Your task
The required output is a number: how many lines of the data below include the string "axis".

Provided material
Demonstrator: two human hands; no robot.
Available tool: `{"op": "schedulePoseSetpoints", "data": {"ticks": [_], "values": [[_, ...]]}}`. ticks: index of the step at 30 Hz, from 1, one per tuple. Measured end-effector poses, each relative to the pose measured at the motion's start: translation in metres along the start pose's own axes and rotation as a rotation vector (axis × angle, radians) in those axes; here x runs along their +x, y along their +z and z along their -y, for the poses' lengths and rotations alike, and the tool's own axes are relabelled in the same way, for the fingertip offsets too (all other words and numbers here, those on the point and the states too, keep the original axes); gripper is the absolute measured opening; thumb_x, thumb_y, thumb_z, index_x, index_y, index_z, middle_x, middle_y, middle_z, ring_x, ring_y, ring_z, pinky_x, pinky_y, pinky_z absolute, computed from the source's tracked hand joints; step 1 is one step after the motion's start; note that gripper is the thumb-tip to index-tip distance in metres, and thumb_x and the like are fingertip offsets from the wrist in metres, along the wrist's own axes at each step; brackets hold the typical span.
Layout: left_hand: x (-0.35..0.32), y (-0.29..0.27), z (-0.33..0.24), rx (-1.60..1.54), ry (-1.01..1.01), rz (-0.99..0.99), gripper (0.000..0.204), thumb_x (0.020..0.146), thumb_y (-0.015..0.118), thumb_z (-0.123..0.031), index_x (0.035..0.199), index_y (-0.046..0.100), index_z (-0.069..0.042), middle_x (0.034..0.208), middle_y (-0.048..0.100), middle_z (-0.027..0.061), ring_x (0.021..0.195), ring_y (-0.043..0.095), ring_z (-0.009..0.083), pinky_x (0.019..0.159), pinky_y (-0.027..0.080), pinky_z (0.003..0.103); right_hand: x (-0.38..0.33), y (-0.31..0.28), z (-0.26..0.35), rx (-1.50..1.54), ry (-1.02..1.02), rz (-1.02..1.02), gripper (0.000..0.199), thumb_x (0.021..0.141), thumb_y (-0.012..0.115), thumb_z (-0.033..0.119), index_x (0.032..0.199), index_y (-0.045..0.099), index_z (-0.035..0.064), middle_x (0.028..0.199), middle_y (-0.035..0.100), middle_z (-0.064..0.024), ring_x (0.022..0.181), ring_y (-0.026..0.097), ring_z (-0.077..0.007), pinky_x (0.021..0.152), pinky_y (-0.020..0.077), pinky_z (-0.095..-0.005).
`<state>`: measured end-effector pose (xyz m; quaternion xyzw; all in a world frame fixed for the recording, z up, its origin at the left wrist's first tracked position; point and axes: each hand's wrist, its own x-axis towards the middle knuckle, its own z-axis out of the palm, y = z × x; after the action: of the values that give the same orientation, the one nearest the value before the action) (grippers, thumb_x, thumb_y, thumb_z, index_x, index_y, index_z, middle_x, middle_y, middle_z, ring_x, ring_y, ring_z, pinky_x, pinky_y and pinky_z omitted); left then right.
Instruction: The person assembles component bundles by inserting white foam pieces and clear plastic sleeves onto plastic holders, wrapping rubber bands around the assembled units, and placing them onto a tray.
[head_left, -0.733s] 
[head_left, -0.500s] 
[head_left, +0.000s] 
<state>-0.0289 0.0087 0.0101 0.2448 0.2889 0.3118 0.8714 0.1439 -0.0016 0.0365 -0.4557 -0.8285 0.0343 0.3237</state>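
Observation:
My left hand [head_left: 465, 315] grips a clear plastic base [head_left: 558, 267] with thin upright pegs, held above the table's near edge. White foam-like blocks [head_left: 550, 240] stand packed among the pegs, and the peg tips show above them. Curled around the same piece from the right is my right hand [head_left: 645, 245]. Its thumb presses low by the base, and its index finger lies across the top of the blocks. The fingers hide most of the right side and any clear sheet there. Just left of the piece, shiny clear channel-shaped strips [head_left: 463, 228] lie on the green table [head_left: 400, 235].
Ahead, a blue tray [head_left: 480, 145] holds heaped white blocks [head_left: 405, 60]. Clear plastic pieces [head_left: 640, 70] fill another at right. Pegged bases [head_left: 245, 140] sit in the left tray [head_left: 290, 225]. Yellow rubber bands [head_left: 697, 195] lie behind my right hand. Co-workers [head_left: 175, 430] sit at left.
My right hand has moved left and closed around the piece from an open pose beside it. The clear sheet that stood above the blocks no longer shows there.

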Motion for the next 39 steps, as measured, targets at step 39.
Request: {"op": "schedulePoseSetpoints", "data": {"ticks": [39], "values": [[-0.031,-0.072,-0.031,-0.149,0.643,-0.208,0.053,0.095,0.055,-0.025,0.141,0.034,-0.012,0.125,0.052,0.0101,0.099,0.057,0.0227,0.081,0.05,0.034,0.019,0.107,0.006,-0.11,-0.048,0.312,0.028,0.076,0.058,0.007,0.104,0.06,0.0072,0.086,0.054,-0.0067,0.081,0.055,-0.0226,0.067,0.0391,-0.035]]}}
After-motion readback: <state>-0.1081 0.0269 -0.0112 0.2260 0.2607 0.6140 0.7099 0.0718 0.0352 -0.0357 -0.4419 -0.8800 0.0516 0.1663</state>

Written response
2